The output should match, line for line, the records from the line containing "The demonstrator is" through the line containing "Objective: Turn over", with every picture left out.

Recorded data
━━━━

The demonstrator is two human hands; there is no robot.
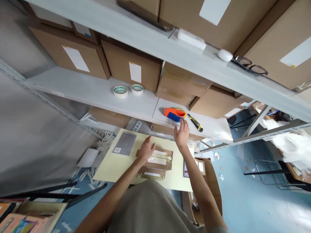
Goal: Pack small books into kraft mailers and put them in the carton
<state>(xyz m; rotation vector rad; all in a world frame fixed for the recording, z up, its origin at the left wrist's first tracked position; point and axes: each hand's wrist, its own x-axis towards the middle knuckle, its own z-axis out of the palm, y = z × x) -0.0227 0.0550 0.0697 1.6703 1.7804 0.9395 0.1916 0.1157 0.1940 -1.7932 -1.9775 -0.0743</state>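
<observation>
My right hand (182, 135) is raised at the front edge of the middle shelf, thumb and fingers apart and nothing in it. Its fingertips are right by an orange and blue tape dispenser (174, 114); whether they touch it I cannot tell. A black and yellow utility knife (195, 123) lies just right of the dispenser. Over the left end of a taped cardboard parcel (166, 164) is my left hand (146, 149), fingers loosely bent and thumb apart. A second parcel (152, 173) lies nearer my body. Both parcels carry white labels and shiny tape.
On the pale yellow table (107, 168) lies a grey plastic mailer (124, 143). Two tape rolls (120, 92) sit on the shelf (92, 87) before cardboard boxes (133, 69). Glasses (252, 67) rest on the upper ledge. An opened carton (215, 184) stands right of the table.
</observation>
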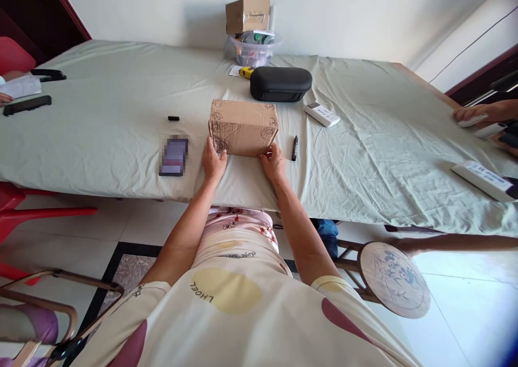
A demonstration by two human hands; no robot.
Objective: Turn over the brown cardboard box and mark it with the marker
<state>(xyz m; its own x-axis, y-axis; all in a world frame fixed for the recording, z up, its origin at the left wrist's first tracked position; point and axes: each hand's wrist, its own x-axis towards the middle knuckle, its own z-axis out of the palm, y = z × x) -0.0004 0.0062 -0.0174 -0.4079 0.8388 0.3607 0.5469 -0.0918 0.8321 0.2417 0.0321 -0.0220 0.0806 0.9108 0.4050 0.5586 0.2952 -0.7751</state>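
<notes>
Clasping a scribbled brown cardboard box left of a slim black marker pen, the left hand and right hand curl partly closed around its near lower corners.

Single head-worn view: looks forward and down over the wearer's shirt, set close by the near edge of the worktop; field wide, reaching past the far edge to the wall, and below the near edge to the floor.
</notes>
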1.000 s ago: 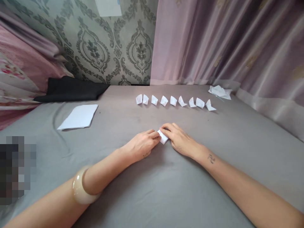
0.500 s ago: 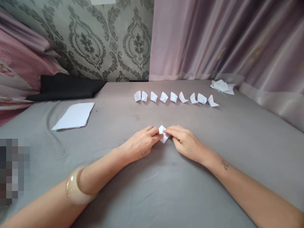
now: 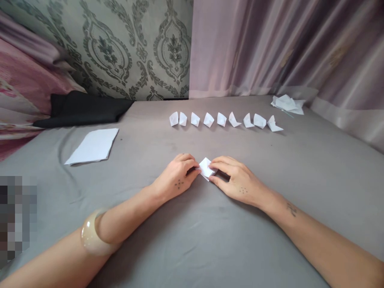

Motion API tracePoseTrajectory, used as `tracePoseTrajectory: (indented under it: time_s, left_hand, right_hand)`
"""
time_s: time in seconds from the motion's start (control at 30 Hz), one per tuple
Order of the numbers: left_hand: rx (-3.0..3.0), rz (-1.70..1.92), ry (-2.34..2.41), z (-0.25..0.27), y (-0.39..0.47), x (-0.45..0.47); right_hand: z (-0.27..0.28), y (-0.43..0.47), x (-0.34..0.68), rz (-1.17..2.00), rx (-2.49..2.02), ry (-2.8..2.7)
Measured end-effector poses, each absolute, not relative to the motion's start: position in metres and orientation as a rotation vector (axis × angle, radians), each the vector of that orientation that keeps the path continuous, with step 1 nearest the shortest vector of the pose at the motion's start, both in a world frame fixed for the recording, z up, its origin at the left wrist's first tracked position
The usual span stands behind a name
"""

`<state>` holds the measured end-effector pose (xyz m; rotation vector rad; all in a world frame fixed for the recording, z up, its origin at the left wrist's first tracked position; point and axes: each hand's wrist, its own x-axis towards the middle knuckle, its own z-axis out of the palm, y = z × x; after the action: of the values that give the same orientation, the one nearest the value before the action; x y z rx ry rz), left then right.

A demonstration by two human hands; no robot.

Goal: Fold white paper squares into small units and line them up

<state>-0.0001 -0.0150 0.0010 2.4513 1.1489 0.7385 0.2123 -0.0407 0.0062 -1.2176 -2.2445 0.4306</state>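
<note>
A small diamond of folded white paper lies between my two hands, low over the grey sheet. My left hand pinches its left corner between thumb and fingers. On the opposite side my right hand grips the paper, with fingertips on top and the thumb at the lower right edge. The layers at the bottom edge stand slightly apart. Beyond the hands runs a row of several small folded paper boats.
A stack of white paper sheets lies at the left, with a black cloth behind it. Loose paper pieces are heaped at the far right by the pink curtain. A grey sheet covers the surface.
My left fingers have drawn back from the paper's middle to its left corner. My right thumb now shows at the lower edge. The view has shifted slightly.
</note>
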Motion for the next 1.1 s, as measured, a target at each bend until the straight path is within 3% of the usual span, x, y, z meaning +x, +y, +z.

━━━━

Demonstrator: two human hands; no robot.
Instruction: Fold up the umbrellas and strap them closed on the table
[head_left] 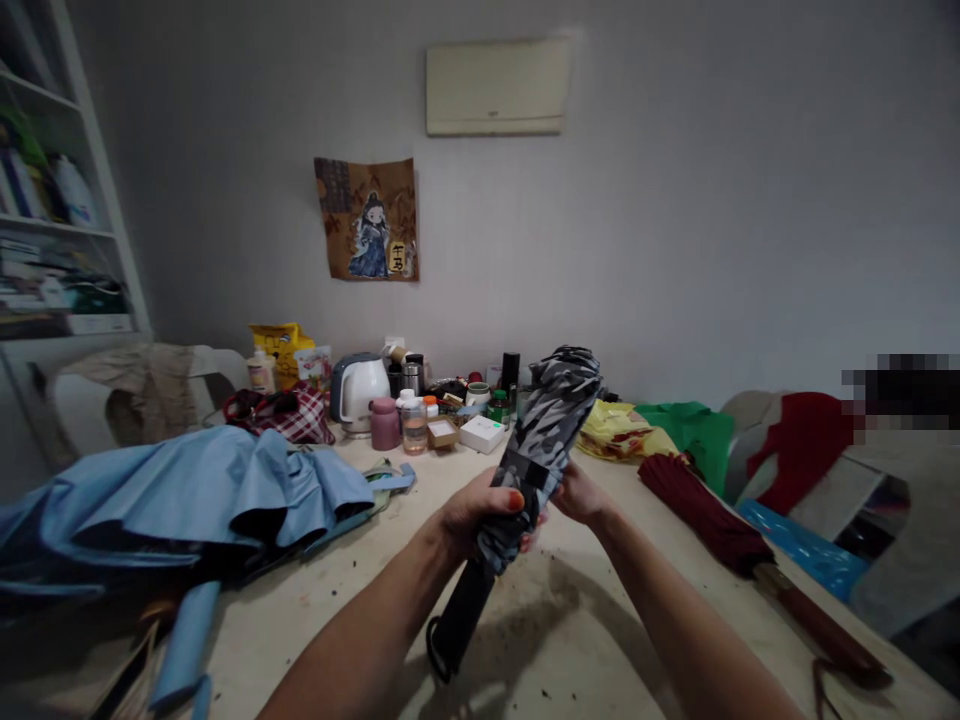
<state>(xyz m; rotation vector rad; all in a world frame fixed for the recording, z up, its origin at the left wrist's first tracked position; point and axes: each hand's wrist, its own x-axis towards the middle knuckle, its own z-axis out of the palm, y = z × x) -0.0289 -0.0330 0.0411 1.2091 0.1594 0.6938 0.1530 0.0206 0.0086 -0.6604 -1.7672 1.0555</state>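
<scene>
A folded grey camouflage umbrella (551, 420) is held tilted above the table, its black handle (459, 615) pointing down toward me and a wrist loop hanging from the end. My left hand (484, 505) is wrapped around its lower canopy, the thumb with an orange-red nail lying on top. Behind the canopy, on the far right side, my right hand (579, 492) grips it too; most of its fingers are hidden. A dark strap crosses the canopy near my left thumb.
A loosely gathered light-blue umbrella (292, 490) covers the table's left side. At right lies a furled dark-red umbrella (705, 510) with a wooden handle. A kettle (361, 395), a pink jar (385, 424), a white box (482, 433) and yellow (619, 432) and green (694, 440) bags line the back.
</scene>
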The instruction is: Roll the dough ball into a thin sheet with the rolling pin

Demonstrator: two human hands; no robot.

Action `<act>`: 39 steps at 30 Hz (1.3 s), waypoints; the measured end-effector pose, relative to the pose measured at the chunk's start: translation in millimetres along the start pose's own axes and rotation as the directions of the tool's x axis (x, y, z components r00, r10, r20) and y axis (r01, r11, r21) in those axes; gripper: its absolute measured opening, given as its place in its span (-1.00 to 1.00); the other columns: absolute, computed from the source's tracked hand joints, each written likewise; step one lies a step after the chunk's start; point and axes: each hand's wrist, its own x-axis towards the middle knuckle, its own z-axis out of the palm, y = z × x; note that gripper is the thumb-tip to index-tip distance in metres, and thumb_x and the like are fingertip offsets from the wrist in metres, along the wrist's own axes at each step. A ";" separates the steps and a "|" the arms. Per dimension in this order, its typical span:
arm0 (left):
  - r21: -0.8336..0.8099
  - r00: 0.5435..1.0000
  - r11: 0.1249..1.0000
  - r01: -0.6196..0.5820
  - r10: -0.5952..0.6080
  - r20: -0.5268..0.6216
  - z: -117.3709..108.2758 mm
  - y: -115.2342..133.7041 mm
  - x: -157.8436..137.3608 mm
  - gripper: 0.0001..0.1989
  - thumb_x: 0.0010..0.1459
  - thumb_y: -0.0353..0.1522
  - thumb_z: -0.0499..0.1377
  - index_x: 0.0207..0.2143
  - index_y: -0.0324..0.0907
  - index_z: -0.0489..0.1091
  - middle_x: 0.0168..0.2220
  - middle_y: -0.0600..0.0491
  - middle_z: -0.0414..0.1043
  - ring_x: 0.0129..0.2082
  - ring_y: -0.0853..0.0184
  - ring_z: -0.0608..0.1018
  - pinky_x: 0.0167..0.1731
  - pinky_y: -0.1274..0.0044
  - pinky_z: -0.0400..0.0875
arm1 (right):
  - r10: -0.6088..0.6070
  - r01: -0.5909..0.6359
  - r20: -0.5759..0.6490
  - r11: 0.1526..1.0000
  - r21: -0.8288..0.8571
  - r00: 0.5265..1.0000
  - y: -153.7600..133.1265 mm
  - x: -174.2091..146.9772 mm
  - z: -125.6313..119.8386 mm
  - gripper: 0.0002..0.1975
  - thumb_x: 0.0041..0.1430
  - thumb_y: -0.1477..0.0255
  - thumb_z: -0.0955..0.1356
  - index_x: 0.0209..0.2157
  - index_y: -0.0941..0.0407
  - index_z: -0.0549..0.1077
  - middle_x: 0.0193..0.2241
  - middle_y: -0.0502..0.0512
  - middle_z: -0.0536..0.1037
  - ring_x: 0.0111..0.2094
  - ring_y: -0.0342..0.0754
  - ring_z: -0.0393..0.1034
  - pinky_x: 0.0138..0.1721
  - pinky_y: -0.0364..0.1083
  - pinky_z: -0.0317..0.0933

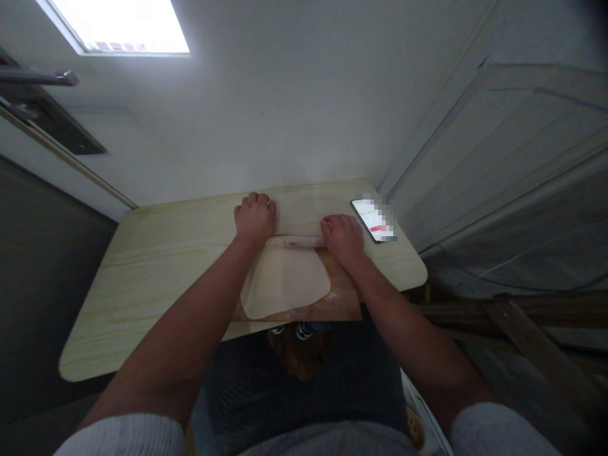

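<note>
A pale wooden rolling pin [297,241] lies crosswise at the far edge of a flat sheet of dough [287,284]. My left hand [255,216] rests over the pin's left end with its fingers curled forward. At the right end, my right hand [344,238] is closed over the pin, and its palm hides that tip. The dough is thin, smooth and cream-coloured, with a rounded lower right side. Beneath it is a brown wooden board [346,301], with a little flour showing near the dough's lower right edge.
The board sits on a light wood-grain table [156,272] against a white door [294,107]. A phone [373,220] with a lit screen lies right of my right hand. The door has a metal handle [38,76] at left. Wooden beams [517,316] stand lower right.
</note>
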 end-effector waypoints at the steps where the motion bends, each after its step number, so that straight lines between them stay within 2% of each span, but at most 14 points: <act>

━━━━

• Solution to this problem:
The demonstrator is two human hands; there is no robot.
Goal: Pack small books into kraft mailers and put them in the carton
<state>(xyz m; rotation vector rad; all in a world frame fixed for the recording, z up, its origin at the left wrist's first tracked position; point and axes: each hand's wrist, its own x-axis towards the middle knuckle, its own z-axis out of the palm, y = z × x) -0.0227 0.0550 0.0697 1.6703 1.7804 0.9395 0.1916 0.1157 0.1940 -1.7932 -1.9775 -0.0743</state>
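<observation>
My right hand (182, 135) is raised at the front edge of the middle shelf, thumb and fingers apart and nothing in it. Its fingertips are right by an orange and blue tape dispenser (174, 114); whether they touch it I cannot tell. A black and yellow utility knife (195, 123) lies just right of the dispenser. Over the left end of a taped cardboard parcel (166, 164) is my left hand (146, 149), fingers loosely bent and thumb apart. A second parcel (152, 173) lies nearer my body. Both parcels carry white labels and shiny tape.
On the pale yellow table (107, 168) lies a grey plastic mailer (124, 143). Two tape rolls (120, 92) sit on the shelf (92, 87) before cardboard boxes (133, 69). Glasses (252, 67) rest on the upper ledge. An opened carton (215, 184) stands right of the table.
</observation>
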A demonstration by two human hands; no robot.
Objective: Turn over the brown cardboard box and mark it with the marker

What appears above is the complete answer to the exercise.